▶ Prompt: Every word of every entry must be retyped exactly.

-- Records shown follows --

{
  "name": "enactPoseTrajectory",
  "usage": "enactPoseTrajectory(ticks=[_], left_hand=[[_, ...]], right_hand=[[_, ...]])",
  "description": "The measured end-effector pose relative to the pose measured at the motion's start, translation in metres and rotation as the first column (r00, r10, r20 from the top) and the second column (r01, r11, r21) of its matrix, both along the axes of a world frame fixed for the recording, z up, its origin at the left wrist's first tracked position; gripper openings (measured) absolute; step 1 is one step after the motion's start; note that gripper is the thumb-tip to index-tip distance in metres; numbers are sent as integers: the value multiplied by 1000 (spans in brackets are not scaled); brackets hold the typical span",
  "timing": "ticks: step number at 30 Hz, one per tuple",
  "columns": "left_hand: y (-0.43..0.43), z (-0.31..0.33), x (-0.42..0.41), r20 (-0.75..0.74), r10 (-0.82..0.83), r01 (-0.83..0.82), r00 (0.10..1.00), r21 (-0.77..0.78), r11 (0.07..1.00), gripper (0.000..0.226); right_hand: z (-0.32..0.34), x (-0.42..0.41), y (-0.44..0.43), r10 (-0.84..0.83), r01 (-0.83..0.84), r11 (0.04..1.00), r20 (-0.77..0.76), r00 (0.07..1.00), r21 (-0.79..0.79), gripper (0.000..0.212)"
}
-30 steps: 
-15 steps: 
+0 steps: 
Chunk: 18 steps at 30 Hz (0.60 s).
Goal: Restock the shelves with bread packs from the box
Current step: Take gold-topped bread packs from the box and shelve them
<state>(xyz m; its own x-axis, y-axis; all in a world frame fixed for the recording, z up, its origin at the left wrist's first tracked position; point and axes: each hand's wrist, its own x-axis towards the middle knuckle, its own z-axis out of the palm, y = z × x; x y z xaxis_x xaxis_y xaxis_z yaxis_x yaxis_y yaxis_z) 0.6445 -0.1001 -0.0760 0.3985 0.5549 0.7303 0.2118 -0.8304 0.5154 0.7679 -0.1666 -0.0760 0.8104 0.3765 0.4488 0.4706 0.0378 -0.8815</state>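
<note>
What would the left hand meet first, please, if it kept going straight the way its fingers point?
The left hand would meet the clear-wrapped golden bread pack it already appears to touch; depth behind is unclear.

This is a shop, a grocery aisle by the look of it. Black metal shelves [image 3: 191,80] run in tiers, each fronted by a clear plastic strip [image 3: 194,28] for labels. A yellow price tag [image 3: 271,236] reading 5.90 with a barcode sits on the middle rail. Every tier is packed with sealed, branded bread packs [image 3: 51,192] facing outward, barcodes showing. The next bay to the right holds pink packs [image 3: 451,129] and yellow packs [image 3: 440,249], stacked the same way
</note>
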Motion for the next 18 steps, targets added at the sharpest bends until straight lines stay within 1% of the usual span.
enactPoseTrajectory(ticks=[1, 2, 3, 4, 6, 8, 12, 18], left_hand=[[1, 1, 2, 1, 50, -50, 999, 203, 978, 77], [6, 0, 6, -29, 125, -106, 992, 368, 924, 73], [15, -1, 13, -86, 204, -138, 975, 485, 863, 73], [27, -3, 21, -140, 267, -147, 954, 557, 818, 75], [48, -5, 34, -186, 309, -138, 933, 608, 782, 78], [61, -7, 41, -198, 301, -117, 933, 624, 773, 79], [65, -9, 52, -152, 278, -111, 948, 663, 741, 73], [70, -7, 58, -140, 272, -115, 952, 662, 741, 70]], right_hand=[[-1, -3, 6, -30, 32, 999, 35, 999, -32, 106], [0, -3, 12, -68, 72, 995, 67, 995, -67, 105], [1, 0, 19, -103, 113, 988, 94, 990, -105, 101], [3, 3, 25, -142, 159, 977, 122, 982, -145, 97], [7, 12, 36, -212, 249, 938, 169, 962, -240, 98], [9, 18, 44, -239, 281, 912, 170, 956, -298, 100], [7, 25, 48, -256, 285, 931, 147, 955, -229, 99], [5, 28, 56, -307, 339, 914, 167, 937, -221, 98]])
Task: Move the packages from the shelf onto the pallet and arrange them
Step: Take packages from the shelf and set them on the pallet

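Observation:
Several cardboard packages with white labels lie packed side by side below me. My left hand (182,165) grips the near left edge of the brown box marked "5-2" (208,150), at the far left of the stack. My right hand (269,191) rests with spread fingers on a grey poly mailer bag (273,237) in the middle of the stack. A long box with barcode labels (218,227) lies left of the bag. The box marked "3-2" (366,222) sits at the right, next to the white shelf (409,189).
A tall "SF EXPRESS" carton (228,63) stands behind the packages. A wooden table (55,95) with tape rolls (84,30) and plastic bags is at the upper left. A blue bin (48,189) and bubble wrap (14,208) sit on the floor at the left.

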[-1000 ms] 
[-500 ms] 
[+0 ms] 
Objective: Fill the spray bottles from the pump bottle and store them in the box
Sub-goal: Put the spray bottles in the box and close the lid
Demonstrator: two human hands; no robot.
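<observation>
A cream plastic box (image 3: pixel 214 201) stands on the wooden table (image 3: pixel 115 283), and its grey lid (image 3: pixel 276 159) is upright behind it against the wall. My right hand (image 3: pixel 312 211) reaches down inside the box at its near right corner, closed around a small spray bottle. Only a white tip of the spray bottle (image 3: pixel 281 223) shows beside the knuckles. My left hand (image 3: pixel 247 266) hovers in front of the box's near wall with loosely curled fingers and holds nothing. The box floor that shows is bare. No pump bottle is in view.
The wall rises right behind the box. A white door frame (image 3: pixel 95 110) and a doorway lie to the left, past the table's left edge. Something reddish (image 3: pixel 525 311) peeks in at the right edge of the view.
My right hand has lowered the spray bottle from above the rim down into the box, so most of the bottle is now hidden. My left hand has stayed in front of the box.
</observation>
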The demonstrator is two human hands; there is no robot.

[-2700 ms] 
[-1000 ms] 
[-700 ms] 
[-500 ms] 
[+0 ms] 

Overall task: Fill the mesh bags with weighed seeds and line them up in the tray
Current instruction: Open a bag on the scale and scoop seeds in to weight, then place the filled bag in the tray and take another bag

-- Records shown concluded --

▶ Exercise result:
{
  "name": "enactPoseTrajectory",
  "usage": "enactPoseTrajectory(ticks=[_], left_hand=[[_, ...]], right_hand=[[_, ...]])",
  "description": "The measured end-effector pose relative to the pose measured at the motion's start, translation in metres and rotation as the first column (r00, r10, r20 from the top) and the second column (r01, r11, r21) of its matrix, both along the axes of a world frame fixed for the recording, z up, its origin at the left wrist's first tracked position; gripper openings (measured) absolute; step 1 is one step after the motion's start; note that gripper is the thumb-tip to index-tip distance in metres; numbers are sent as integers: the value multiplied by 1000 (spans in brackets are not scaled); brackets hold the typical span",
  "timing": "ticks: step number at 30 Hz, one per tuple",
  "columns": "left_hand: y (-0.43..0.43), z (-0.31..0.33), x (-0.42..0.41), r20 (-0.75..0.74), r10 (-0.82..0.83), r01 (-0.83..0.82), r00 (0.10..1.00), r21 (-0.77..0.78), r11 (0.07..1.00), gripper (0.000..0.226); right_hand: z (-0.32..0.34), x (-0.42..0.41), y (-0.44..0.43), r10 (-0.84..0.83), r01 (-0.83..0.84), r11 (0.04..1.00), r20 (-0.77..0.76), r00 (0.07..1.00), r21 (-0.79..0.79), gripper (0.000..0.212)"
}
-30 steps: 
-15 steps: 
+0 steps: 
Chunk: 18 steps at 30 Hz (0.60 s).
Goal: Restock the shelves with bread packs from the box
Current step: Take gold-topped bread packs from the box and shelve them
<state>(xyz m; its own x-axis, y-axis; all in a world frame fixed for the recording, z up, its origin at the left wrist's first tracked position; point and axes: each hand's wrist, its own x-axis towards the middle knuckle, its own z-axis out of the palm, y = z × x; x y z xaxis_x xaxis_y xaxis_z yaxis_x yaxis_y yaxis_z) 0.6445 -0.1001 -0.0760 0.3985 0.5549 0.7303 0.2118 -0.8304 0.5154 0.7679 -0.1666 -0.0760 0.8104 0.3765 0.4488 0.4706 0.0378 -0.8815</state>
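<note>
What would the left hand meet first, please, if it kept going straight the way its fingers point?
The left hand would meet the clear-wrapped golden bread pack it already appears to touch; depth behind is unclear.

This is a shop, a grocery aisle by the look of it. Black metal shelves [image 3: 191,80] run in tiers, each fronted by a clear plastic strip [image 3: 194,28] for labels. A yellow price tag [image 3: 271,236] reading 5.90 with a barcode sits on the middle rail. Every tier is packed with sealed, branded bread packs [image 3: 51,192] facing outward, barcodes showing. The next bay to the right holds pink packs [image 3: 451,129] and yellow packs [image 3: 440,249], stacked the same way
</note>
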Motion for the next 18 steps, targets added at the sharpest bends until straight lines stay within 1% of the usual span.
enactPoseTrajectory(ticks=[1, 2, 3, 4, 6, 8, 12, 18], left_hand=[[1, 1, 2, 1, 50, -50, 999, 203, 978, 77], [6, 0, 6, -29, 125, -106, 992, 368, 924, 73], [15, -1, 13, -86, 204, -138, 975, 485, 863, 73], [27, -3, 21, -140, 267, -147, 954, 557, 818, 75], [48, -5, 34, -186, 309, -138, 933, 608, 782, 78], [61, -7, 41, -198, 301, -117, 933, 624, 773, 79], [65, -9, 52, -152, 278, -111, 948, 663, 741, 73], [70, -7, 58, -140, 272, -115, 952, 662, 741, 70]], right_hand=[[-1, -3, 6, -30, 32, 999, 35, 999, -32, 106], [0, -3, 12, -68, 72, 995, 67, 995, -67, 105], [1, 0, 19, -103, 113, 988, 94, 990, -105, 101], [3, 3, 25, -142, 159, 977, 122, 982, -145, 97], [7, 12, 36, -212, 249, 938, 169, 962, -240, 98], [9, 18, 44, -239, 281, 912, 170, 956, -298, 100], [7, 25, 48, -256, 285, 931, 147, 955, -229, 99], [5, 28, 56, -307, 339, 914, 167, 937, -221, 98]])
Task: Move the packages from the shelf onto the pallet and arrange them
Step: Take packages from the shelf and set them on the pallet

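Observation:
Several cardboard packages with white labels lie packed side by side below me. My left hand (182,165) grips the near left edge of the brown box marked "5-2" (208,150), at the far left of the stack. My right hand (269,191) rests with spread fingers on a grey poly mailer bag (273,237) in the middle of the stack. A long box with barcode labels (218,227) lies left of the bag. The box marked "3-2" (366,222) sits at the right, next to the white shelf (409,189).
A tall "SF EXPRESS" carton (228,63) stands behind the packages. A wooden table (55,95) with tape rolls (84,30) and plastic bags is at the upper left. A blue bin (48,189) and bubble wrap (14,208) sit on the floor at the left.
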
[-1000 ms] 
[-500 ms] 
[+0 ms] 
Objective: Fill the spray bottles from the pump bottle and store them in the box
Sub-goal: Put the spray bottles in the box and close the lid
Demonstrator: two human hands; no robot.
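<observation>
A cream plastic box (image 3: pixel 214 201) stands on the wooden table (image 3: pixel 115 283), and its grey lid (image 3: pixel 276 159) is upright behind it against the wall. My right hand (image 3: pixel 312 211) reaches down inside the box at its near right corner, closed around a small spray bottle. Only a white tip of the spray bottle (image 3: pixel 281 223) shows beside the knuckles. My left hand (image 3: pixel 247 266) hovers in front of the box's near wall with loosely curled fingers and holds nothing. The box floor that shows is bare. No pump bottle is in view.
The wall rises right behind the box. A white door frame (image 3: pixel 95 110) and a doorway lie to the left, past the table's left edge. Something reddish (image 3: pixel 525 311) peeks in at the right edge of the view.
My right hand has lowered the spray bottle from above the rim down into the box, so most of the bottle is now hidden. My left hand has stayed in front of the box.
</observation>
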The demonstrator is two human hands; there is no robot.

[-2700 ms] 
[-1000 ms] 
[-700 ms] 
[-500 ms] 
[+0 ms] 

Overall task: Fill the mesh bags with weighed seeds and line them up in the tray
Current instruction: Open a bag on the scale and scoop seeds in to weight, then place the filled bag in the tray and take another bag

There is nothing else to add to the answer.